Tiga jam lebih diskusi itu berlangsung, walaupun disela-sela diskusi penuh dengan tarik ulur dan tarik ukur kemampuan dalam pandangan, karena diskusi tadi malam boleh dianggap diskusi atas diskursus teoritik-pragmatik. Memang enak kalau berdiskusi dengan orang cerdas, cergas, bernas, hasil dari ekstraksi keilmuan yang mumpuni atas berasal dari kampus yang berkelas dan bergensi. Sampai-sampai sang sahabat dosen muda tersebut menyampaikan data terkini, bahwa ternyata harga bayam yang tinggi di ibu kota provinsi Kepri sangat mempengaruhi eskalasi atas naiknya nilai inflasi dan provinsi Kepri adalah penyumbang angka tjngkat pengangguran terbuka (TPT) paling tinggi se-Indonesia, yakni 10,12% per Agustus 2021. Gubernur Kepri harus bekerja keras memulihkan ekonomi, jangan disibukkan sangat dengan memikirkan belanja akun modal dan belanja barang publik sebagai project mercusuar, yang terkesan sangat jauh dari masyarakat sejahtera, serta masih berkisar dalam hitungan efek stimulus dan bukan efek “sustainable”.

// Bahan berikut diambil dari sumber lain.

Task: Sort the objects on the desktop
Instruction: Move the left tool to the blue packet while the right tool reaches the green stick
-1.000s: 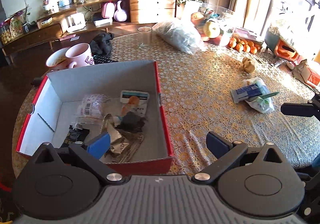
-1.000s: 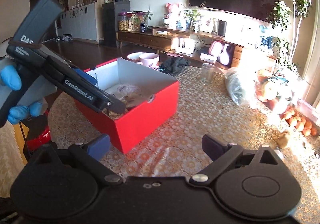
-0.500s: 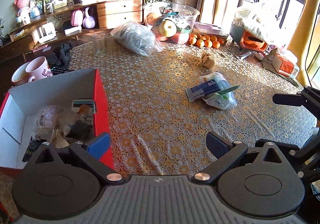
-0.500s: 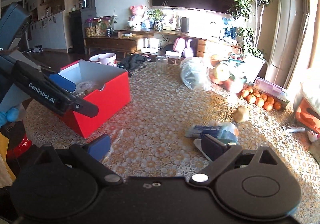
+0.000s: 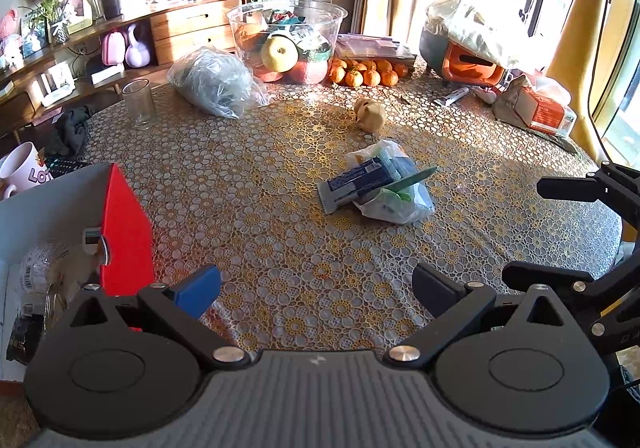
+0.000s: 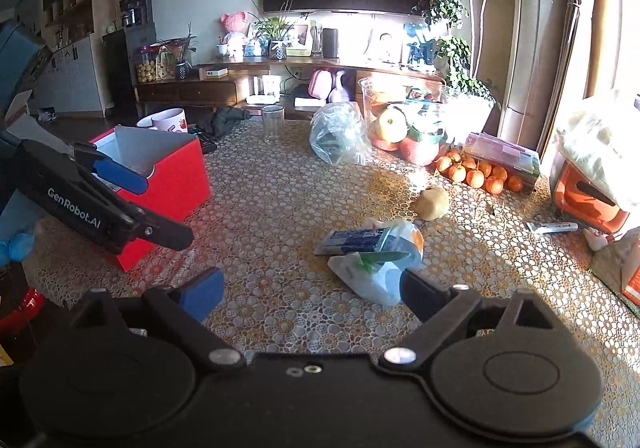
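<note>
Now both spread wide and empty: left gripper (image 5: 316, 284) low over the tabletop (image 5: 260, 184) just right of the red box (image 5: 128, 224), right gripper (image 6: 310, 290) level, facing it. Plastic bag (image 6: 376, 272) with blue packet (image 6: 352, 240) well right of that box, just before the right gripper.

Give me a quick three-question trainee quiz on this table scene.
1. True or false: the left hand-held gripper is holding an item.
2. Multiple choice: the blue packet rests on A) the red box, B) a plastic bag, C) the fruit bowl.
3. Fill in: beside the fruit bowl lies a row of small ____.

Key: 1 false, its jaws are open and empty, like those of the right hand-held gripper. 2 B. 3 oranges.
</note>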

Jam pulang diskusi tiba, waktu sudah menunjukan pukul 1 pagi dini hari. Walaupun dosen PNS baru itu jauh lebih muda usianya dari diriku, aku yang berumur sudah menginjak 40 tahun lebih, akan tetapi rasa hormat decak kagum dan respect dengan dosen masih muda yang belum berusia 30 tahun begitu kaya bacaan serta daya ingat dan memiliki anugerah logika berfikir yang bergitu cerdas. Semoga kita semua diberikan kesehatan, dan tidak boleh membiarkan diskusi larut atas seputar isu telur dan terong semata dari pemimpin ibu kota provinsi Kepri yang masih perlu banyak belajar dan bersikap. Akhirnya acara diskusi ditutup dengan tegukan terakhir air kopi dingin dan sebatang rokok yang bercukai resmi dari negara.